▸ **Saved entries**
════════════════

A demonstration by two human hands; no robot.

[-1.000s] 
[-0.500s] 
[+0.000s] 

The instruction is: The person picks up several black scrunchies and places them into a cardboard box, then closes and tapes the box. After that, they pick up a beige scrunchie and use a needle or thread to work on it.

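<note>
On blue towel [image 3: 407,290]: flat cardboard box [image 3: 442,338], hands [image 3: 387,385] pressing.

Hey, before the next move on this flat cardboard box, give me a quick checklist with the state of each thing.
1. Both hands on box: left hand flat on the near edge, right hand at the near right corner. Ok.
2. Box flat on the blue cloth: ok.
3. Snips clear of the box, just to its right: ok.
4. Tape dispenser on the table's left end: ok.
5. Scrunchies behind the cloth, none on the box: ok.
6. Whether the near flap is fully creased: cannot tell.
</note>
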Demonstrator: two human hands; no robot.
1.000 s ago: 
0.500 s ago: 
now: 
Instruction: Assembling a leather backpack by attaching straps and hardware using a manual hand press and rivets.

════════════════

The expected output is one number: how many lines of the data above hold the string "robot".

▸ **TASK SOLUTION**
2